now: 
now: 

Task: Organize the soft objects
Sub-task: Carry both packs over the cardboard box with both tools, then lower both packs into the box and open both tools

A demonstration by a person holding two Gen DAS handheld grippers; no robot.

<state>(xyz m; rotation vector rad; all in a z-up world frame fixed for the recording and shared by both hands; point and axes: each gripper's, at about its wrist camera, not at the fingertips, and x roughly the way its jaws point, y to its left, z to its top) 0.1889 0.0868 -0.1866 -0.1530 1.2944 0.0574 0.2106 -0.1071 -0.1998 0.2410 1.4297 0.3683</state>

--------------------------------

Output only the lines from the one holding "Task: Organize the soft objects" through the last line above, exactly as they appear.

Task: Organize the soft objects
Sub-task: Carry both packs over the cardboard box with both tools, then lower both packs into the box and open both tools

A demonstration by a person holding two Gen DAS handheld grippers; no robot.

<state>(xyz m; rotation vector rad; all in a z-up world frame fixed for the recording and shared by both hands; point and axes: each gripper's, at about its wrist camera, not at the fingertips, and x roughly the way its jaws point, y to its left, z to its top) 0.1889 0.0868 -0.1866 -0.1530 1.2944 0.0574 0.2106 -0.1071 -0.1998 0.2410 1.4297 0.3683</state>

The exercise is done now.